## Task instructions:
Retype the listing that follows, word for word.

## Data excerpt:

*** Begin section ***

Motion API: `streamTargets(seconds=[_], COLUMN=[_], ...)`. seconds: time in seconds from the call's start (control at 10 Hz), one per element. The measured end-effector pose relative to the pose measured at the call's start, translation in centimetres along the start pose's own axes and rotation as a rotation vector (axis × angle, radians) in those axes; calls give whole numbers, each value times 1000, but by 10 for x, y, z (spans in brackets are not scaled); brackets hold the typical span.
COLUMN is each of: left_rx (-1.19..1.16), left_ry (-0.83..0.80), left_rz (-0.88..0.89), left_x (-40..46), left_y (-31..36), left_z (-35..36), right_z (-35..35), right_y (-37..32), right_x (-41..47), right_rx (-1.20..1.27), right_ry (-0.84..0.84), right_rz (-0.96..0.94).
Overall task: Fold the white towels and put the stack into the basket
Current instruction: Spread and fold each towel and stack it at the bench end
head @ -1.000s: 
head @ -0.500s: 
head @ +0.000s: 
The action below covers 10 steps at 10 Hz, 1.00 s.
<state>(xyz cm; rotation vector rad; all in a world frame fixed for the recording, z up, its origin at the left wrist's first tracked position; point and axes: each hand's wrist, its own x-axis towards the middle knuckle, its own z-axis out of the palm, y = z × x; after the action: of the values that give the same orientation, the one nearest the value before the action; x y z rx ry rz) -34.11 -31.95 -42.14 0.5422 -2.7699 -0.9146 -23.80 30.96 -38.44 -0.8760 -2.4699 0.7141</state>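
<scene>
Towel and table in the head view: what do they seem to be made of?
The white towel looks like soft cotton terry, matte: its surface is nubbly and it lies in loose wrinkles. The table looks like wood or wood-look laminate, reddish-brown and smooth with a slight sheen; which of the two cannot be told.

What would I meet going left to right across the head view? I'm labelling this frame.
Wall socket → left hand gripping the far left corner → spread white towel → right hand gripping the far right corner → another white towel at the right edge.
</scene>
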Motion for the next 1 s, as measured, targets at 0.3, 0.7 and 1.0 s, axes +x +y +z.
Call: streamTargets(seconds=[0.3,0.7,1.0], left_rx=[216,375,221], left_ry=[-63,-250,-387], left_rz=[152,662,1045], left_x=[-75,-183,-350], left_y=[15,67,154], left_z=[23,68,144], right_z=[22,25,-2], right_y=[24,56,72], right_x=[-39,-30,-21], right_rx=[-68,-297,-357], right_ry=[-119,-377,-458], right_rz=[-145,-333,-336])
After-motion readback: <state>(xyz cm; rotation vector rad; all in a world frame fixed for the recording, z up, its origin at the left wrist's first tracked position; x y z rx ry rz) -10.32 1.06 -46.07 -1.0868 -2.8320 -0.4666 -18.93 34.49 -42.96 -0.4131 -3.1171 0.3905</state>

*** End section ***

## Solution to this problem:
Motion API: `streamTargets(seconds=[_], COLUMN=[_], ...)`. seconds: time in seconds from the call's start (control at 10 Hz), one per element. The measured end-effector pose relative to the pose measured at the call's start, translation in centimetres along the start pose's own axes and rotation as a rotation vector (axis × angle, radians) in those axes; calls give whole numbers, each value times 1000, but by 10 for x, y, z (spans in brackets are not scaled); brackets hold the typical span.
COLUMN is each of: left_rx (-1.19..1.16), left_ry (-0.83..0.80), left_rz (-0.88..0.89), left_x (-40..46), left_y (-31..36), left_z (-35..36), right_z (-35..35), right_y (-37..32), right_x (-41..47), right_rx (-1.20..1.27), right_ry (-0.84..0.84), right_rz (-0.96..0.94).
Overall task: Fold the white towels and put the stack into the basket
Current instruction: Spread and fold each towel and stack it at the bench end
head @ -1.000s: 
head @ -0.500s: 
head @ +0.000s: 
The action below covers 10 steps at 10 Hz, 1.00 s.
<state>(xyz cm; rotation vector rad; all in a world frame fixed for the recording, z up, its origin at the left wrist's first tracked position; point and axes: each hand's wrist, its own x-axis towards the middle knuckle, its own z-axis out of the palm, y = z × x; after the action: of the values that give the same orientation, the one nearest the value before the action; x y z rx ry rz) -34.11 -31.95 -42.14 0.5422 -2.7699 -0.9146 -23.80 30.96 -38.44 -0.8760 -2.4699 0.7141</state>
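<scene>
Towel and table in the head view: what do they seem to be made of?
The white towel looks like soft cotton terry, matte: its surface is nubbly and it lies in loose wrinkles. The table looks like wood or wood-look laminate, reddish-brown and smooth with a slight sheen; which of the two cannot be told.

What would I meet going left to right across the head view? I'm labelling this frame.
Wall socket → left hand gripping the far left corner → spread white towel → right hand gripping the far right corner → another white towel at the right edge.
</scene>
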Motion for the next 1 s, as measured, targets at 0.3, 0.7 and 1.0 s, axes +x +y +z.
Call: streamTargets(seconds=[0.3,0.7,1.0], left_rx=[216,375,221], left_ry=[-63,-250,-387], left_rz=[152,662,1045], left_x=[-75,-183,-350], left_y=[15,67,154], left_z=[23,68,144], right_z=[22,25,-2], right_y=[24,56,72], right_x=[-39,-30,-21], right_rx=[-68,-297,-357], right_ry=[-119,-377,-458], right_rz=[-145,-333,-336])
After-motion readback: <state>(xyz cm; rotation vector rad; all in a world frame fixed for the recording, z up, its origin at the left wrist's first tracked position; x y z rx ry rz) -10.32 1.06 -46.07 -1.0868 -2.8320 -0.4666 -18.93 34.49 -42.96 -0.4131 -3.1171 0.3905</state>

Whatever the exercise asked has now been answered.